━━━ Working data
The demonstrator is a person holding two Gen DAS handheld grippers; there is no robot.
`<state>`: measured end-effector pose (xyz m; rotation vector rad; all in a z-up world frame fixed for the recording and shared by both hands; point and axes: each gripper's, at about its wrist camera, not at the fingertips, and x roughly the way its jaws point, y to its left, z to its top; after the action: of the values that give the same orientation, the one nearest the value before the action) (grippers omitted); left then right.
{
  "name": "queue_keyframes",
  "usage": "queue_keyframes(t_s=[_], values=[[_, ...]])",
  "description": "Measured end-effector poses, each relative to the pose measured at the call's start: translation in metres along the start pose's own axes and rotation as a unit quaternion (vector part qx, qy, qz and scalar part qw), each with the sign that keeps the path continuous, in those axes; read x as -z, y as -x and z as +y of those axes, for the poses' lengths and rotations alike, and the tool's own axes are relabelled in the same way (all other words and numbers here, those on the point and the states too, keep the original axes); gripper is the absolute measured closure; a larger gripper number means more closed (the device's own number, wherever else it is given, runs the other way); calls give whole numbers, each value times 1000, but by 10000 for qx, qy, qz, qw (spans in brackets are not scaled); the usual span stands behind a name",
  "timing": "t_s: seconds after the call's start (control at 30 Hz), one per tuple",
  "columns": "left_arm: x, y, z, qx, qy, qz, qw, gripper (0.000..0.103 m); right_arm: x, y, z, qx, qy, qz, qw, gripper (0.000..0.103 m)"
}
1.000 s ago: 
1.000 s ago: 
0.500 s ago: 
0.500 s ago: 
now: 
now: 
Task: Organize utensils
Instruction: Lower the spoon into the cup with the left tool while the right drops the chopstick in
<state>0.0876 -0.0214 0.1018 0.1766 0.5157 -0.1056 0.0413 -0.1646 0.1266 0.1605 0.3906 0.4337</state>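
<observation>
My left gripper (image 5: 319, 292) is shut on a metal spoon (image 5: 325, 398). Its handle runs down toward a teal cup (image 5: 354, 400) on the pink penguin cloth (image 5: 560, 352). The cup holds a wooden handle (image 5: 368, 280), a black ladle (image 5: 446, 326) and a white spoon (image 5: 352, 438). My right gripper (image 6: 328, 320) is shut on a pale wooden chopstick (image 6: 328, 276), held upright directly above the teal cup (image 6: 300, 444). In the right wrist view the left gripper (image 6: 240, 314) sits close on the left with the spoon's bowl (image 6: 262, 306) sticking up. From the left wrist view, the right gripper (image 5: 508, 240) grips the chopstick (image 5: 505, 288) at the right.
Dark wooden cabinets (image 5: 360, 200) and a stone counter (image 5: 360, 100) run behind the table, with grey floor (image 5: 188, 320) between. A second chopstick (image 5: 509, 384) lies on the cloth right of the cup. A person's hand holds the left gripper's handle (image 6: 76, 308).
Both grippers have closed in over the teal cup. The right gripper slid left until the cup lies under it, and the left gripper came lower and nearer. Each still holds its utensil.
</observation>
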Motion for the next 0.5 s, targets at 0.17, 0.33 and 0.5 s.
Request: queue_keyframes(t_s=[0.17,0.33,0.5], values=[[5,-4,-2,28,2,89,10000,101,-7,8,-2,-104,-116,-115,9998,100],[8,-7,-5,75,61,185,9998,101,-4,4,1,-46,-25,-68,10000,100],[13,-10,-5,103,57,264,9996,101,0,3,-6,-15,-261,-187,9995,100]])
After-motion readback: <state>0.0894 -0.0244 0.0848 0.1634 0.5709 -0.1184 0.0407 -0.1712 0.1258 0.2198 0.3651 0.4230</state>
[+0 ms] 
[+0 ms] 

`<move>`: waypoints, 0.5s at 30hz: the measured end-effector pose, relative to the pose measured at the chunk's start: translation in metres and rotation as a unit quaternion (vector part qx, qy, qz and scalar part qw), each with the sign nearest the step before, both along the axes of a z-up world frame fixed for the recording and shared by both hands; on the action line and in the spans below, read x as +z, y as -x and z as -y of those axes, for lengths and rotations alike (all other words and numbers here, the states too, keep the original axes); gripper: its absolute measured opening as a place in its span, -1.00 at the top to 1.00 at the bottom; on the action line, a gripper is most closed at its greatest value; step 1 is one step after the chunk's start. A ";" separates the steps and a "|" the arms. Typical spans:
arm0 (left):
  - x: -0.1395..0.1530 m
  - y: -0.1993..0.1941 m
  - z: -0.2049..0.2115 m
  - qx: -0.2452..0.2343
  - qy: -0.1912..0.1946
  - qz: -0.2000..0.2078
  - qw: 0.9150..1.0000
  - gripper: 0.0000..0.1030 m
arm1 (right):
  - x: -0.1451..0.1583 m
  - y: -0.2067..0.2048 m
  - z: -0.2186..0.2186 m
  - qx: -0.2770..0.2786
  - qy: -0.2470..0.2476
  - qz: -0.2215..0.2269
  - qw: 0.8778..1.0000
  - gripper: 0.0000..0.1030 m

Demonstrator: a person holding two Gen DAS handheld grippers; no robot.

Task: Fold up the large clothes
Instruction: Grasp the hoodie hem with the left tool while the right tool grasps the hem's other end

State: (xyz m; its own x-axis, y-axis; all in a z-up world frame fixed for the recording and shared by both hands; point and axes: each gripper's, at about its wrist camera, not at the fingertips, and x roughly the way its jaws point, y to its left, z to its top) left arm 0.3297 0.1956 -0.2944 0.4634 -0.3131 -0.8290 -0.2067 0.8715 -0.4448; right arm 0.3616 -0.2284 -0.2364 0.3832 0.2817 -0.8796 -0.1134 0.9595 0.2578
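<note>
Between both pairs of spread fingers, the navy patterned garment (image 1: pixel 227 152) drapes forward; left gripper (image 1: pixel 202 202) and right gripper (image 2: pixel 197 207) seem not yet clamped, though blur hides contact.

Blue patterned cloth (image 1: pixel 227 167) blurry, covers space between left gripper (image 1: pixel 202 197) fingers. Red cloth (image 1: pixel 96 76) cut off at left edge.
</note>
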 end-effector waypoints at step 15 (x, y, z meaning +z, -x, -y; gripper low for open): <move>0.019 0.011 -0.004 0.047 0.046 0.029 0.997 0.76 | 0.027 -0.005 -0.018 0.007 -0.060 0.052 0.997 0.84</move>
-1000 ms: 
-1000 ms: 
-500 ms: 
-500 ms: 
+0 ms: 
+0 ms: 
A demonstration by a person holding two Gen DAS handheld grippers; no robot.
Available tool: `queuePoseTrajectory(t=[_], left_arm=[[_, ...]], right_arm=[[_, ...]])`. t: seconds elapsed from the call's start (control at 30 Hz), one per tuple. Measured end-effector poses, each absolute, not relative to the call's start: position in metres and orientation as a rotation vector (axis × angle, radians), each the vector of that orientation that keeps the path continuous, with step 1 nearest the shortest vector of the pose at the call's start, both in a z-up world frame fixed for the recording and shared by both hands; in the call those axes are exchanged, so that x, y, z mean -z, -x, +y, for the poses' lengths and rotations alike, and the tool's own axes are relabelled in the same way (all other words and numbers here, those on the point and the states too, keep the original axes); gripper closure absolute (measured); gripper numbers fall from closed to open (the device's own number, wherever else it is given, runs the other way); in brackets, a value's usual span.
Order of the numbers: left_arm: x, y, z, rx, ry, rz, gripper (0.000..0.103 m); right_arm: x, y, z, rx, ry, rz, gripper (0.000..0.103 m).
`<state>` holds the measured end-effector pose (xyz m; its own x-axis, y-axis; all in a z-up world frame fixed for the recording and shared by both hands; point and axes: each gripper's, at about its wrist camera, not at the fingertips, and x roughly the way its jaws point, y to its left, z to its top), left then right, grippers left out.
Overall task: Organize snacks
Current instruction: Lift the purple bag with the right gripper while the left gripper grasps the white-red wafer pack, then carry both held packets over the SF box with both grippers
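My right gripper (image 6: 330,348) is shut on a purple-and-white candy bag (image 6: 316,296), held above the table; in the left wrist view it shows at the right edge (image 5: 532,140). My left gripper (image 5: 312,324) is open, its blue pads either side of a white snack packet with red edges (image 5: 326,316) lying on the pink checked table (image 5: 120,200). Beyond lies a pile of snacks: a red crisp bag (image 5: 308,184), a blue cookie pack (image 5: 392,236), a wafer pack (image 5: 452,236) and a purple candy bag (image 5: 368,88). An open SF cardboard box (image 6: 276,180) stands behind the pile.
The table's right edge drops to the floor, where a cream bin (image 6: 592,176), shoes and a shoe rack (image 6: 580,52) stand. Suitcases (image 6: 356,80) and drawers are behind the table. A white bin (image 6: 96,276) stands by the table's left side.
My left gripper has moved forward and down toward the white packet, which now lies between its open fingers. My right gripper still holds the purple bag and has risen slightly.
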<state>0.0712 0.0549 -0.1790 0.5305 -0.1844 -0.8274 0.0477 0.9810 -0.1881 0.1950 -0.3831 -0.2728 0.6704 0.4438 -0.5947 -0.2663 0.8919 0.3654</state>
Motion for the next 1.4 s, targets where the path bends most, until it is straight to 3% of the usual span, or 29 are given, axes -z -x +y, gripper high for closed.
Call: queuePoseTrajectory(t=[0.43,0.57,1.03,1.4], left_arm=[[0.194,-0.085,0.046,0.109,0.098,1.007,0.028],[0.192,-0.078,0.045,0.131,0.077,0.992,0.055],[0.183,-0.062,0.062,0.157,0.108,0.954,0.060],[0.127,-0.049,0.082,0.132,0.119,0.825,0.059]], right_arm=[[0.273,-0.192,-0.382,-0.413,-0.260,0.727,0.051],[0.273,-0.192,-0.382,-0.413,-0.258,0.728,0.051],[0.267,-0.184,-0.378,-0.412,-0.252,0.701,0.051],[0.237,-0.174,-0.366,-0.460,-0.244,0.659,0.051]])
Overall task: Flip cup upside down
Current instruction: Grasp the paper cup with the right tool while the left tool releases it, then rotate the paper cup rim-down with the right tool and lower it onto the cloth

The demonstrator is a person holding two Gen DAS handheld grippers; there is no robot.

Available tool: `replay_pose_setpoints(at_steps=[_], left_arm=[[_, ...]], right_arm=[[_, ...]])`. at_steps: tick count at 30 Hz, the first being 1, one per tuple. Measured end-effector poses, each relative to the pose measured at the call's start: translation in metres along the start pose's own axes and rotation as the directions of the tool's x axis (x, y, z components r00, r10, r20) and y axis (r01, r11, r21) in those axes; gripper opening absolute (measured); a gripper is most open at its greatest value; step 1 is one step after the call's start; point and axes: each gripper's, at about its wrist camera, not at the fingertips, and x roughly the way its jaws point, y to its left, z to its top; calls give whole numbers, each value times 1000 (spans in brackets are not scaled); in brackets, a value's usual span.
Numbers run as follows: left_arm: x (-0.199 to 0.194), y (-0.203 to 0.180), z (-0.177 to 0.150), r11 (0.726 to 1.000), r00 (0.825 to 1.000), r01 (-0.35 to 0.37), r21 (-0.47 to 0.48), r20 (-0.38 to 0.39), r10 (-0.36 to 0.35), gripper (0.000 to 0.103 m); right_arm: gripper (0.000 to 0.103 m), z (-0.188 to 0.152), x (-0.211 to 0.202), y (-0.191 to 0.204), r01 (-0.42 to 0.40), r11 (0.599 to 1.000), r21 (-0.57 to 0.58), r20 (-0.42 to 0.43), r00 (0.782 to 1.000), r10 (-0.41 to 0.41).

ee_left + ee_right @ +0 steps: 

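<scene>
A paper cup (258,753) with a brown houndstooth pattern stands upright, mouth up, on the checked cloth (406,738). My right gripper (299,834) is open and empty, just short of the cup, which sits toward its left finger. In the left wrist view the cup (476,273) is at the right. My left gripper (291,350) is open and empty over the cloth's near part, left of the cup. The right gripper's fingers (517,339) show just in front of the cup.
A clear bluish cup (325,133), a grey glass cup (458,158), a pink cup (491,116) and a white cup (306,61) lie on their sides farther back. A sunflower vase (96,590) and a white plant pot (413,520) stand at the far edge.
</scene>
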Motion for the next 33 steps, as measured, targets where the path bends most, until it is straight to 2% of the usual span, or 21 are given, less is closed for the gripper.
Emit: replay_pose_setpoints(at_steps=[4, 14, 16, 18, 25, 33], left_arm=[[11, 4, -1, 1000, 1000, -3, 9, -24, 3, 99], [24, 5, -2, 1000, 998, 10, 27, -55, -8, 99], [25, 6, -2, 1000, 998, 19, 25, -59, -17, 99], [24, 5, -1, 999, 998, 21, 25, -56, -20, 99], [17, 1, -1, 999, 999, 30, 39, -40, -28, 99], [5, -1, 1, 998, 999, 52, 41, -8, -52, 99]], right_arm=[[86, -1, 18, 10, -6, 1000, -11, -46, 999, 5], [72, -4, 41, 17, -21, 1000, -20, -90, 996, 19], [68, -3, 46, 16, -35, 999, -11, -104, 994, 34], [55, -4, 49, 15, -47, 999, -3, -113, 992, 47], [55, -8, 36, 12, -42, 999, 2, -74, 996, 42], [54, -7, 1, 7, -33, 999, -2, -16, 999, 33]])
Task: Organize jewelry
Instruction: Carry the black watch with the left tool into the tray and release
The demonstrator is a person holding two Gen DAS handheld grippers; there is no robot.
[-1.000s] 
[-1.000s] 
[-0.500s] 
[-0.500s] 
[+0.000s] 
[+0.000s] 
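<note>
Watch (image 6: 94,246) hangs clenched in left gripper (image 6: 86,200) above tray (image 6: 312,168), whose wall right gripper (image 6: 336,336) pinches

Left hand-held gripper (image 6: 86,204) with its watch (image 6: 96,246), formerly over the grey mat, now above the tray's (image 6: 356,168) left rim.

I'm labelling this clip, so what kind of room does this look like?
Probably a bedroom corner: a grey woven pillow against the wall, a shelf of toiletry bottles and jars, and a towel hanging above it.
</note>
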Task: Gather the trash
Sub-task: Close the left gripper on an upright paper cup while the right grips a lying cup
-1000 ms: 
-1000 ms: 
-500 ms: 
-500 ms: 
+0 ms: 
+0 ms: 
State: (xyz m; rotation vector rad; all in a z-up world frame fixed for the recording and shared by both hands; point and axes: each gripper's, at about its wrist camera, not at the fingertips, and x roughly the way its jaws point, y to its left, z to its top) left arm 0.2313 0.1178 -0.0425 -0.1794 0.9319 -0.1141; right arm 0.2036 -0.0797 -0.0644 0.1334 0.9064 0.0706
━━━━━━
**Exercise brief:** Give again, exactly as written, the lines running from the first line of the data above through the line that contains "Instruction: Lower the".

**Output below:**
The demonstrator is a person holding two Gen DAS handheld grippers; there is no robot.
`<state>`: measured end-effector pose (xyz m; rotation vector rad; all in a z-up world frame fixed for the recording and shared by both hands; point and axes: each gripper's, at about its wrist camera, not at the fingertips, and x roughly the way its jaws point, y to its left, z to its top; after the action: of the values that give the same orientation, the one nearest the value before the action) (grippers omitted); left then right.
{
  "name": "queue_keyframes",
  "usage": "queue_keyframes(t_s=[_], values=[[_, ...]])",
  "description": "Measured end-effector poses, each relative to the pose measured at the call's start: translation in metres along the start pose's own axes and rotation as a unit quaternion (vector part qx, qy, qz and scalar part qw), each with the sign that keeps the path continuous, in those axes; read x as -z, y as -x and z as +y of those axes, for the poses' lengths and rotations alike, and the tool's own axes are relabelled in the same way (all other words and numbers here, those on the point and the states too, keep the original axes); gripper is the absolute measured closure; a larger gripper number means more closed (the device's own number, wherever else it is given, runs the other way); calls give whole numbers, each value times 1000, but by 10000 for qx, qy, qz, qw (spans in brackets are not scaled); the usual span stands behind a name",
  "timing": "t_s: seconds after the call's start (control at 30 Hz), one per tuple",
  "columns": "left_arm: x, y, z, qx, qy, qz, qw, gripper (0.000..0.103 m); right_arm: x, y, z, qx, qy, qz, qw, gripper (0.000..0.103 m)"
}
1.000 s ago: 
1.000 s ago: 
0.500 s ago: 
0.500 s ago: 
now: 
now: 
Task: Organize utensils
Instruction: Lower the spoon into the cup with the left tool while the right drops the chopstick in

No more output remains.